*** Block opens ***

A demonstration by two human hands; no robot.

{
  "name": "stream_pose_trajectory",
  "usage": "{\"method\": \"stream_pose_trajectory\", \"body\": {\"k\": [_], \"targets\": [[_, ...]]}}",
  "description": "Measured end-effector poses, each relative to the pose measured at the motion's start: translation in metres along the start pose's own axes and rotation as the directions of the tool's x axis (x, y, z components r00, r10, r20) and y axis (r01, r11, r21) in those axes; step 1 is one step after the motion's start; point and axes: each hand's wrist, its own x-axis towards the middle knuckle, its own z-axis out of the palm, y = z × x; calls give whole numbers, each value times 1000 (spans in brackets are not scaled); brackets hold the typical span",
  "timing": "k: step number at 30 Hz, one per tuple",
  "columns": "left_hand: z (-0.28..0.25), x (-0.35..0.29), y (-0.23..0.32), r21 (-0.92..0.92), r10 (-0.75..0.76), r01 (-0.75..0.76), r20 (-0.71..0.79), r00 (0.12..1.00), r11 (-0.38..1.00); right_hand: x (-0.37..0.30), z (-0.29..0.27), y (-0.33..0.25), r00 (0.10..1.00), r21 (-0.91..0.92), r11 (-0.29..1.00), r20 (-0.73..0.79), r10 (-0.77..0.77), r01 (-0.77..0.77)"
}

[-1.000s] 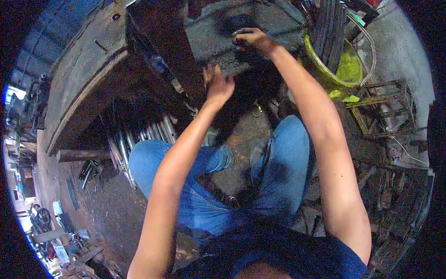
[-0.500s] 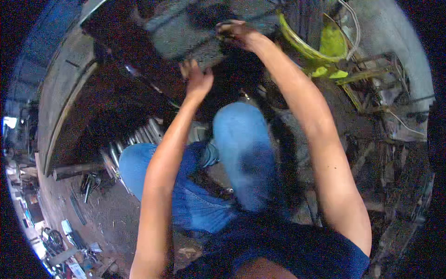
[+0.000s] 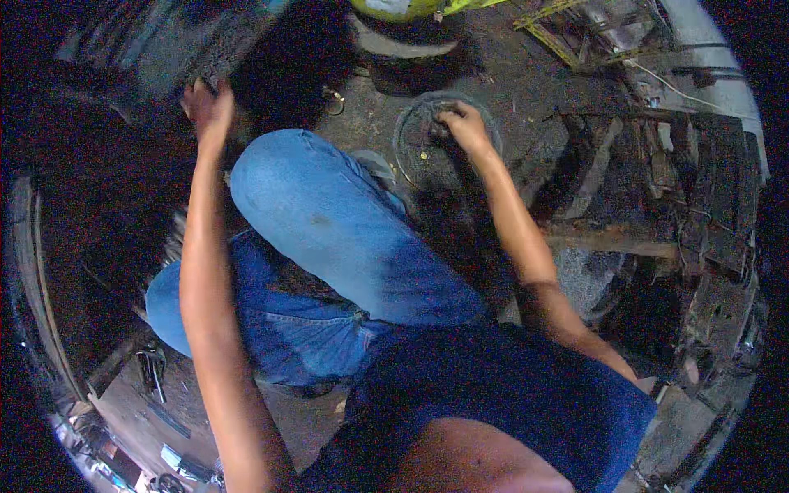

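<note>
Basin: round, shallow-looking, dark, with a thin curved rim; stands on the floor ahead of the right knee. Contents: dark matter, grainy in look, kind not clear; one small yellow bit shows toward the near side.

Right hand: over the far right part of the basin, fingers curled inward, the gap narrow; whether anything is held, or the contents touched, cannot be told.

Slab: dark grey, flat, rough-surfaced, blurred; upper left.

Left hand: at the near edge of the slab, fingers loosely apart, no object visible in them; firm contact cannot be told.

Tub: yellow, cut by the upper edge, a pale patch on its side; contents out of sight.

Drum: black, rounded, with a pale curved band; directly below the tub in view, beyond the basin.

Ring: small, shiny, on the dirty floor between the two hands.

Frame: yellowed, angular, worn; upper right.

Scraps: splintered, long, dark; right of the basin.

Jeans: faded blue denim, stained at the thigh; between the forearms.
</note>
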Motion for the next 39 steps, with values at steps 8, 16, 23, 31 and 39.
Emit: {"method": "stream_pose_trajectory", "body": {"k": [8, 16, 23, 31, 39], "targets": [[-18, -1, 23, -39, -114, 114, -3, 993, 993, -5, -42, 85, 980, -240, 971, -195, -32, -17], [-13, 1, 13, 160, -37, 21, 97, 995, 987, -20, 7, 122, 967, -596, 782, -33, -252, 183], [-19, 0, 39, 22, -184, 183, 76, 980, 983, -14, 51, 119, 974, -614, 760, -192, 116, -212], [-29, 5, 48, 44, -203, 200, 64, 977, 979, -5, 101, 95, 999, -511, 859, -14, -35, 23], [-22, 5, 44, 155, -164, 140, 149, 975, 978, 1, 71, 112, 997, -572, 819, -39, -72, 36]]}}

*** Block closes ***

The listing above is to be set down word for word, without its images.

A demonstration by two human hands; no robot.

{
  "name": "stream_pose_trajectory",
  "usage": "{\"method\": \"stream_pose_trajectory\", \"body\": {\"k\": [_], \"targets\": [[_, ...]]}}",
  "description": "Measured end-effector poses, each relative to the pose measured at the motion's start: translation in metres along the start pose's own axes and rotation as the directions of the tool's x axis (x, y, z components r00, r10, r20) and y axis (r01, r11, r21) in those axes; step 1 is one step after the motion's start; point and axes: each hand's wrist, its own x-axis towards the middle knuckle, its own z-axis out of the palm, y = z × x; calls give whole numbers, each value times 1000 (spans in brackets are not scaled); brackets hold the typical span",
  "timing": "k: step number at 30 Hz, one per tuple",
  "columns": "left_hand: z (-0.28..0.25), x (-0.35..0.29), y (-0.23..0.32), r21 (-0.92..0.92), r10 (-0.75..0.76), r01 (-0.75..0.76), r20 (-0.71..0.79), r00 (0.12..1.00), r11 (-0.38..1.00); right_hand: x (-0.37..0.30), z (-0.29..0.27), y (-0.33..0.25), r00 (0.10..1.00), r21 (-0.91..0.92), r11 (-0.29..1.00), r20 (-0.73..0.79), r10 (-0.77..0.77), r01 (-0.77..0.77)"
}

[-1.000s] 
[-0.500s] 
[+0.000s] 

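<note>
Basin: round, shallow-looking, dark, with a thin curved rim; stands on the floor ahead of the right knee. Contents: dark matter, grainy in look, kind not clear; one small yellow bit shows toward the near side.

Right hand: over the far right part of the basin, fingers curled inward, the gap narrow; whether anything is held, or the contents touched, cannot be told.

Slab: dark grey, flat, rough-surfaced, blurred; upper left.

Left hand: at the near edge of the slab, fingers loosely apart, no object visible in them; firm contact cannot be told.

Tub: yellow, cut by the upper edge, a pale patch on its side; contents out of sight.

Drum: black, rounded, with a pale curved band; directly below the tub in view, beyond the basin.

Ring: small, shiny, on the dirty floor between the two hands.

Frame: yellowed, angular, worn; upper right.

Scraps: splintered, long, dark; right of the basin.

Jeans: faded blue denim, stained at the thigh; between the forearms.
</note>
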Motion for the next 39 steps, with values at steps 8, 16, 23, 31 and 39.
Emit: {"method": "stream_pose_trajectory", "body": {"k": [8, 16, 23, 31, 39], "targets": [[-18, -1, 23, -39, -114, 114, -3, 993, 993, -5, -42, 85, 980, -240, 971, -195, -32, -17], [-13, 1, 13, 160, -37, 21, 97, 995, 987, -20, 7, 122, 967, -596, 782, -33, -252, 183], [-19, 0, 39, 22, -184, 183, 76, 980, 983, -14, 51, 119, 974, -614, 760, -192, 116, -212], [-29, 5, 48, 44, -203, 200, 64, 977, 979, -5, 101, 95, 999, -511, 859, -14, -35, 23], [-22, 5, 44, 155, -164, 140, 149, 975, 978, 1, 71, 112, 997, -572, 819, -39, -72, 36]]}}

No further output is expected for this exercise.